The first problem mentioned, the limitations of the built-in CharStream classes, was my only major hang-up. ANTLRStringStream has all the workings that I need, so I derived my own CharStream class off of it. The base class's data member is assumed to have all the past characters read, so I needed to override all the methods that access it. Then I changed the direct read to a call to (new method) dataAt to manage reading from the stream. That's basically all there is to this. Please note that the code here may have unnoticed problems and does no real error handling.

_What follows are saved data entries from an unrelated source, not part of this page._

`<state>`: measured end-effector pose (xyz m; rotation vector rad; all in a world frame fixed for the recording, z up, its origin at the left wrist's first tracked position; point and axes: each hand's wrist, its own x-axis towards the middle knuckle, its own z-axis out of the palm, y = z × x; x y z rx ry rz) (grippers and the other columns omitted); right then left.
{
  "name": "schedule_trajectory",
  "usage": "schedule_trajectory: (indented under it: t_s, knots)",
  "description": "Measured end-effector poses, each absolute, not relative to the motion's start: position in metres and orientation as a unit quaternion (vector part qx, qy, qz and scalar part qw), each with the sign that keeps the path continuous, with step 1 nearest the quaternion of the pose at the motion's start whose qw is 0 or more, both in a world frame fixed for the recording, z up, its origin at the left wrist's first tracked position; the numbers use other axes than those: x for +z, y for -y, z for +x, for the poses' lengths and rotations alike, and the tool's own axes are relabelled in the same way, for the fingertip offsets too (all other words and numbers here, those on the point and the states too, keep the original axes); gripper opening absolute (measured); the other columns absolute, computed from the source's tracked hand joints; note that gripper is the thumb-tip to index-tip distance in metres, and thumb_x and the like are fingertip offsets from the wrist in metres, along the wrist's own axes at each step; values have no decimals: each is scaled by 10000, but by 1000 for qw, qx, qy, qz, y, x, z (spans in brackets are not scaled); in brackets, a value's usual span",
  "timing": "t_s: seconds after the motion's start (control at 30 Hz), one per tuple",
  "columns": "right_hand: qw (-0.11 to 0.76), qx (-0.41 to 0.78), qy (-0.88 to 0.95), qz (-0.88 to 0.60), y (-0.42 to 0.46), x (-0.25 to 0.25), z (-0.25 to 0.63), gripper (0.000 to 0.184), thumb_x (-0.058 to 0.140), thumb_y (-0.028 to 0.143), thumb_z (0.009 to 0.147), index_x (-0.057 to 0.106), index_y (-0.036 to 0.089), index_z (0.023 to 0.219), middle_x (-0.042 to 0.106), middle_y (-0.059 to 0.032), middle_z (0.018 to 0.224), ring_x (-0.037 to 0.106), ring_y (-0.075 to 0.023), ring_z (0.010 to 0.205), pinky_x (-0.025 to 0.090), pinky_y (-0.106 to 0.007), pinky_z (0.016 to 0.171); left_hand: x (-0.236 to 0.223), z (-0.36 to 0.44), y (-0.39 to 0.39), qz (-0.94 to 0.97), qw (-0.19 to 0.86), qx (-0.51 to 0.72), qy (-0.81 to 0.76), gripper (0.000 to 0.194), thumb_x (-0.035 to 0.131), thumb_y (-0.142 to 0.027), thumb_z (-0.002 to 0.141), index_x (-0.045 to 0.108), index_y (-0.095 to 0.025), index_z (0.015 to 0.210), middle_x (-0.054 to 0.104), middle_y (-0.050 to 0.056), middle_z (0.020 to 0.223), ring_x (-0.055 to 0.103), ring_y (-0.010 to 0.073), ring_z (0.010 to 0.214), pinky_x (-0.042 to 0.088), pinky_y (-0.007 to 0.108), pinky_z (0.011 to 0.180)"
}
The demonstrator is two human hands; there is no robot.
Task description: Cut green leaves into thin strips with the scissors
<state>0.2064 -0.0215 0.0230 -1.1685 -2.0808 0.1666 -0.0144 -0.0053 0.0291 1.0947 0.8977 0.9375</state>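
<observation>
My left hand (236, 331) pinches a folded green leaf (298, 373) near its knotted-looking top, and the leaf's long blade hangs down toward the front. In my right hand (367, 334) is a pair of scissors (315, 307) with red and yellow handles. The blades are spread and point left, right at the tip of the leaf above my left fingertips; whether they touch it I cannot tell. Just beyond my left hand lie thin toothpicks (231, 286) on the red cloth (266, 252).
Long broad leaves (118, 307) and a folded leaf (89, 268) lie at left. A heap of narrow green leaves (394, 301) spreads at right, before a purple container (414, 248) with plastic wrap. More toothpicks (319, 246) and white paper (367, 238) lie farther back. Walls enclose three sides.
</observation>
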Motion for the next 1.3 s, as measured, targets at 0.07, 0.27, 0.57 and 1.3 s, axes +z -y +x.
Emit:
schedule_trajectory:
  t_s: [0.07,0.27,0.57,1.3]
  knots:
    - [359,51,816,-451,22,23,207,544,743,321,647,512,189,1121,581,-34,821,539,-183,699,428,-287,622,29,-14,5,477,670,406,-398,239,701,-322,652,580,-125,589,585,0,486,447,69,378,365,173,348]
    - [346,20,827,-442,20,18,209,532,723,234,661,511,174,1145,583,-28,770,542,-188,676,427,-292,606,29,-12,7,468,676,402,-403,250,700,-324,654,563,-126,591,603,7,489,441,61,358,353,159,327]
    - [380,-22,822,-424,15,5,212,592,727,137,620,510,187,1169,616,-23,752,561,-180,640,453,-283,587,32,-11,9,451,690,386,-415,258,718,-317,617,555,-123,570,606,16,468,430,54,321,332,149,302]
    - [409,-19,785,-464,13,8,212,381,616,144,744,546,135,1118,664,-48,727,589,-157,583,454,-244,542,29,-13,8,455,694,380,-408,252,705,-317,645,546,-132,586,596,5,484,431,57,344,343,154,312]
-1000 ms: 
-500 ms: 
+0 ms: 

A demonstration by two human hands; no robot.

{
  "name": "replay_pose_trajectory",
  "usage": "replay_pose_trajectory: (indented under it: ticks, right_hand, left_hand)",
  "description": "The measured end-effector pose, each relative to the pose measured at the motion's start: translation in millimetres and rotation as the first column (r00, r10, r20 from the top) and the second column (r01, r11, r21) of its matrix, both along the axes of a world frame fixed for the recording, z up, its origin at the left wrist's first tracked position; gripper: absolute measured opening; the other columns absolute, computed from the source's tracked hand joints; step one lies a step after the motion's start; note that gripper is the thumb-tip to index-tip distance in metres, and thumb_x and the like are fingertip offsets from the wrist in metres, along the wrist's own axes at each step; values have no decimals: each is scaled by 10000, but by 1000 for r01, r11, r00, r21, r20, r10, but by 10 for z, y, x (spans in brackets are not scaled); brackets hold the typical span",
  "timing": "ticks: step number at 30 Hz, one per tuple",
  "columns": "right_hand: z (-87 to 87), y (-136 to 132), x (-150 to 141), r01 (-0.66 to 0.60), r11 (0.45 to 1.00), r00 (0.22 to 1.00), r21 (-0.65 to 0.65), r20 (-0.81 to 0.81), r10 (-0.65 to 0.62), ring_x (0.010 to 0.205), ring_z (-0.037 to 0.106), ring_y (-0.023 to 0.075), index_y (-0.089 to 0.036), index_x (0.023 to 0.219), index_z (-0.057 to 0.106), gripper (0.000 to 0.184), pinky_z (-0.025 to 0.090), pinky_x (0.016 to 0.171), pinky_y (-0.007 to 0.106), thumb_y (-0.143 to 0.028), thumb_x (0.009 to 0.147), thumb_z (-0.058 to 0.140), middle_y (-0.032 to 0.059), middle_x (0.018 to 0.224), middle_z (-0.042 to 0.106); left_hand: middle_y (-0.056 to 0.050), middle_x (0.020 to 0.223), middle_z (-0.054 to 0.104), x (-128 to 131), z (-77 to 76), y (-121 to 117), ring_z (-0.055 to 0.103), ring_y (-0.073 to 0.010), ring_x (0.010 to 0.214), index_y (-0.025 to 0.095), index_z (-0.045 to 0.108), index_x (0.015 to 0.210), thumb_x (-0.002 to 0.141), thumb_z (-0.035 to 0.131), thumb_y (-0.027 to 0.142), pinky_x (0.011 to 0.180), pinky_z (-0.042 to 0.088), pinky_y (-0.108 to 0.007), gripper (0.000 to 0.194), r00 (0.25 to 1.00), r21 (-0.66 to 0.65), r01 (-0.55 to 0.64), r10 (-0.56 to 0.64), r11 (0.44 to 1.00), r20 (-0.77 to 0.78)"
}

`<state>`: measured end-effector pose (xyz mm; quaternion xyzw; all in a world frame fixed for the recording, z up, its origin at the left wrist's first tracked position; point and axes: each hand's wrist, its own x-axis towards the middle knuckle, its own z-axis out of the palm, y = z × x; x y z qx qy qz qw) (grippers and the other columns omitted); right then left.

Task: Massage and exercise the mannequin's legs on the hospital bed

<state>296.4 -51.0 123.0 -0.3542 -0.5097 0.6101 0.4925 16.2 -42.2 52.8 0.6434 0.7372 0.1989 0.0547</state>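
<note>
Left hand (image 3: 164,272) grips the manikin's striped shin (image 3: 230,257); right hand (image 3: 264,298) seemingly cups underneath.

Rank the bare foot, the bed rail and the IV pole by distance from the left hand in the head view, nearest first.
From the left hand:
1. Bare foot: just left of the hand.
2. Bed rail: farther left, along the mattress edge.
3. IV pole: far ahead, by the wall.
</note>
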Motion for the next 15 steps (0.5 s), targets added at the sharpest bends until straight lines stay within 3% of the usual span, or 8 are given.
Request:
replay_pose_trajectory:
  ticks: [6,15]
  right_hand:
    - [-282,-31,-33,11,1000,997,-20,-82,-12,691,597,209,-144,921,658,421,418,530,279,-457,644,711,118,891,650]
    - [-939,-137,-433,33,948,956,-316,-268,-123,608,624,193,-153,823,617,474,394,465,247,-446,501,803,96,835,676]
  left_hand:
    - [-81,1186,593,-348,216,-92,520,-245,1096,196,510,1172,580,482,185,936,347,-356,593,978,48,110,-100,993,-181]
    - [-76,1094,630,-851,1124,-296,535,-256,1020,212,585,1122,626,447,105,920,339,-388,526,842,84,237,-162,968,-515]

public class MyInputStream extends ANTLRStringStream {
private InputStream in;
public MyInputStream(InputStream in) {
super(new char[0], 0);
this.in = in;
}
#Override
// copied almost verbatim from ANTLRStringStream
public void consume() {
if (p < n) {
charPositionInLine++;
if (dataAt(p) == '\n') {
line++;
charPositionInLine = 0;
}
p++;
}
}
#Override
// copied almost verbatim from ANTLRStringStream
public int LA(int i) {
if (i == 0) {
return 0; // undefined
}
if (i < 0) {
i++; // e.g., translate LA(-1) to use offset i=0; then data[p+0-1]
if ((p + i - 1) < 0) {
return CharStream.EOF; // invalid; no char before first char
}
}
// Read ahead
return dataAt(p + i - 1);
}
#Override
public String substring(int start, int stop) {
if (stop >= n) {
//Read ahead.
dataAt(stop);
}
return new String(data, start, stop - start + 1);
}
private int dataAt(int i) {
ensureRead(i);
if (i < n) {
return data[i];
} else {
// Nothing to read at that point.
return CharStream.EOF;
}
}
private void ensureRead(int i) {
if (i < n) {
// The data has been read.
return;
}
int distance = i - n + 1;
ensureCapacity(n + distance);
// Crude way to copy from the byte stream into the char array.

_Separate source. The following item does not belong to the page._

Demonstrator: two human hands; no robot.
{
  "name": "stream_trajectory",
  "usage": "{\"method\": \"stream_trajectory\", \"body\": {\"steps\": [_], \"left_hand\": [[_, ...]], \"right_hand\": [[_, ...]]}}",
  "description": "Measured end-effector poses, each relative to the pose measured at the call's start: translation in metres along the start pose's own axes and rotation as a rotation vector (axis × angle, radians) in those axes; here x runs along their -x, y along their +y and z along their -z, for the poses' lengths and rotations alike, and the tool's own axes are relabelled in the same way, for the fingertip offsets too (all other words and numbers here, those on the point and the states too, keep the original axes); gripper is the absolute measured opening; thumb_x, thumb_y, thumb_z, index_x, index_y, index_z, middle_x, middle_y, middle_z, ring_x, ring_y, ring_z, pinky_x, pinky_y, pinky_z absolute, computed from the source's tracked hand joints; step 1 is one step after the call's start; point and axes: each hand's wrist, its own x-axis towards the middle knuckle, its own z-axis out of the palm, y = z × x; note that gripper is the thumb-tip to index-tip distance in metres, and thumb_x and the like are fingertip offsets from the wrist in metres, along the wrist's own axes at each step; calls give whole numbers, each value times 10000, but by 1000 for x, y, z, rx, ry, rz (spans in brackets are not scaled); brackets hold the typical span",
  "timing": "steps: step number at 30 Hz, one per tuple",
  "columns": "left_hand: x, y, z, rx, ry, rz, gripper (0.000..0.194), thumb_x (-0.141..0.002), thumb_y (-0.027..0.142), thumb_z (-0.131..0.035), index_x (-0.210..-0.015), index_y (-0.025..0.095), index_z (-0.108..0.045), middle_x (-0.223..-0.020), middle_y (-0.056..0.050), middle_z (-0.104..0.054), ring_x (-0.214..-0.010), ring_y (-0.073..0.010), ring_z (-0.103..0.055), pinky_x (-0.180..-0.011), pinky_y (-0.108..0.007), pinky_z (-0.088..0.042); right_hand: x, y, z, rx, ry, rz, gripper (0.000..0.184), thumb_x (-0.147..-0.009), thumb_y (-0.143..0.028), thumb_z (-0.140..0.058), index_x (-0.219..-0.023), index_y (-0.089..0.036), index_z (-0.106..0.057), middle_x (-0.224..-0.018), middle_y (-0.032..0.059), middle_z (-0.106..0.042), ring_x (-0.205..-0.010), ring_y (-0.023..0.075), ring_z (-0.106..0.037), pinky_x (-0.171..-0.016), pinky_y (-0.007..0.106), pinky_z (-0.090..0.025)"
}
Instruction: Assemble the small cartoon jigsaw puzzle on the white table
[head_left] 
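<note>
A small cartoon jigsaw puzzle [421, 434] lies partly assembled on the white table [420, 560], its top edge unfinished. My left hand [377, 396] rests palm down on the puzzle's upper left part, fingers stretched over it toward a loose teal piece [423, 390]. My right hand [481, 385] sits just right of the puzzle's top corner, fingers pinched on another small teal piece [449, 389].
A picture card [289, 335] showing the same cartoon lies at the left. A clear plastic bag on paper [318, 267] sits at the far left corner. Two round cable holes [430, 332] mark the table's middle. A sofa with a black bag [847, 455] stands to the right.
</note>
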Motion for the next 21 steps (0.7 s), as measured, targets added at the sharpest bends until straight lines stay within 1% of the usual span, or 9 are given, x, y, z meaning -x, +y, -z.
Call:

for (int pos = 0; pos < distance; ++pos) {
int read;
try {
read = in.read();
} catch (IOException e) {
// TODO handle this better.
throw new RuntimeException(e);
}
if (read < 0) {
break;
} else {
data[n++] = (char) read;
}
}
}
private void ensureCapacity(int capacity) {
if (capacity > n) {
char[] newData = new char[capacity];
System.arraycopy(data, 0, newData, 0, n);
data = newData;
}
}
}
Launching an interactive session is similar to the boilerplate parsing code, except that UnbufferedTokenStream is used and the parsing takes place in a loop:
MyLexer lex = new MyLexer(new MyInputStream(System.in));
TokenStream tokens = new UnbufferedTokenStream(lex);
//Handle "first line" parser rule(s) here.
while (true) {
MyParser parser = new MyParser(tokens);
//Set up the parser here.
MyParser.interactive_return r = parser.interactive();
//Do something with the return value.
//Break on some meaningful condition.
}
Still with me? Okay, well that's it. :)
If you are using System.in as source, which is an input stream, why not just have ANTLR tokenize the input stream as it is read and then parse the tokens?
You have to put it in doStuff....
For instance, if you're declaring a function, the parse would return a function right? without body, so, that's fine, because the body will come later. You'd do what most REPL do.